His latest book, Magdalena, River of Dreams: A Story of Columbia tells of his travels on the mighty Magdalena, the river that made possible the nation. In Magdalena, he finds a people who have overcome years of conflict precisely because of their character, informed by an enduring spirit of place, and a deep love of a land that is home to the greatest ecological and geographical diversity on the planet. As Davis explains, only in Colombia can a traveler wash ashore in a coastal desert, follow waterways through wetlands as wide as the sky, ascend narrow tracks through dense tropical forests, and reach verdant Andean valleys rising to soaring ice-clad summits. Both a corridor of commerce and a fountain of culture, the wellspring of Colombian music, literature, poetry, and prayer, the Magdalena has served in dark times as the graveyard of the nation. And yet, always, it returns as a river of life. At once an absorbing adventure and an inspiring tale of hope and redemption, Magdalena gives the reader a rare picture of a nation on the verge of a new period of peace. Braiding together memoir, history, and journalism, he tells the story of the country’s most magnificent river, and in doing so, tells the epic story of Colombia.
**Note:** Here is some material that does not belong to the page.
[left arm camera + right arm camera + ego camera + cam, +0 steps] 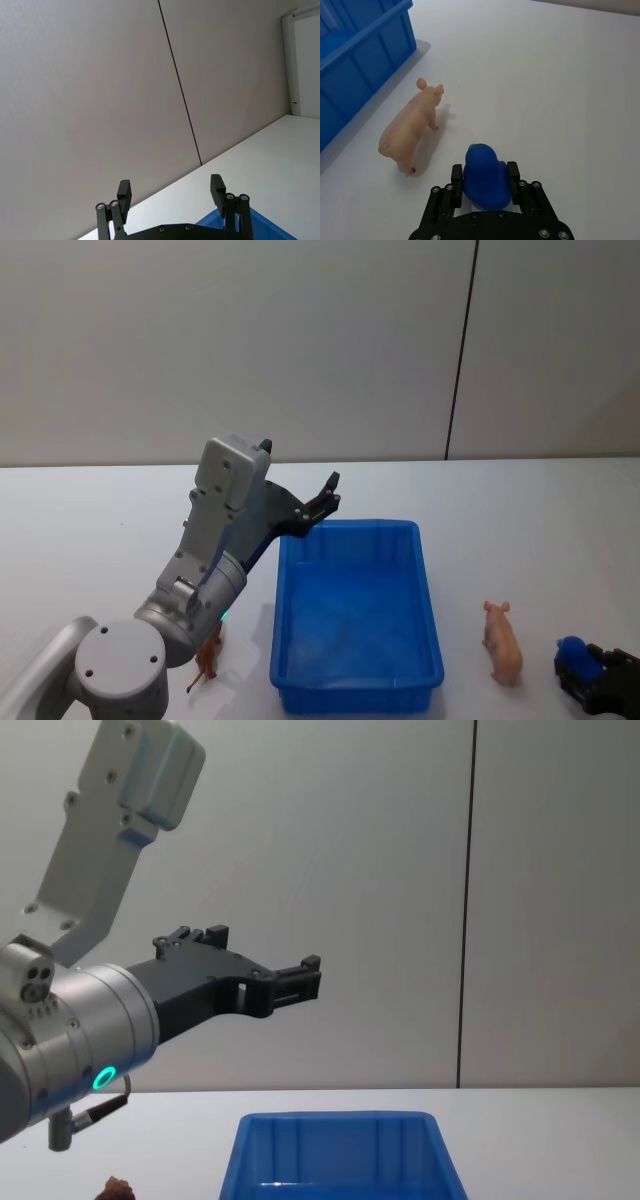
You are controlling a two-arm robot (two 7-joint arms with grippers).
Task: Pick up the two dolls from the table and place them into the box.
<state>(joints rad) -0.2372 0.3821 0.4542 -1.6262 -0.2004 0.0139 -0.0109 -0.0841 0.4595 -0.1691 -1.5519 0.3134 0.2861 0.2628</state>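
Far left, the brown doll lies on the table beside the box, untouched. Above it the left gripper hangs raised by the box's far corner, wide and empty. Past the pig, the right gripper sits low, fingers clamping the blue doll; best to lift straight, clear pig and rim, then release inside

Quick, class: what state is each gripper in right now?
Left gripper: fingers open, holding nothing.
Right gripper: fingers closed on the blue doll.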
Wade Davis has published over 20 book including Into the Silence: The Great War, Mallory, and the Conquest of Everest, the definitive story of the British adventurers who survived the trenches of World War I and went on to risk their lives climbing Mount Everest. His books have been translated into sixteen languages and have sold over 900,000 copies worldwide.
An ethnographer, writer, photographer, and filmmaker, he holds degrees in anthropology and biology and received his Ph.D. in ethnobotany, all from Harvard University. He is also the recipient of numerous awards including The Explorers Medal, the highest award of the Explorers Club (2011), the Gold Medal of the Royal Canadian Geographical Society (2009), the 2002 Lowell Thomas Medal (The Explorer’s Club) and the 2002 Lannan Foundation $125,000 prize for literary non-fiction.
His photographs have appeared in some 30 books and more than 100 magazines, journals and newspapers, including National Geographic, Time, Geo, People, Men’s Journal, Outside and National Geographic Adventure. They have been exhibited at the International Center of Photography (I.C.P.), the Annenberg Space for Photography, the Marsha Ralls Gallery, Washington, DC, the United Nations, the Carpenter Center of Harvard University and the Utama Center, Kuala Lumpur, Malaysia.
Photo credit: Adam Dillon.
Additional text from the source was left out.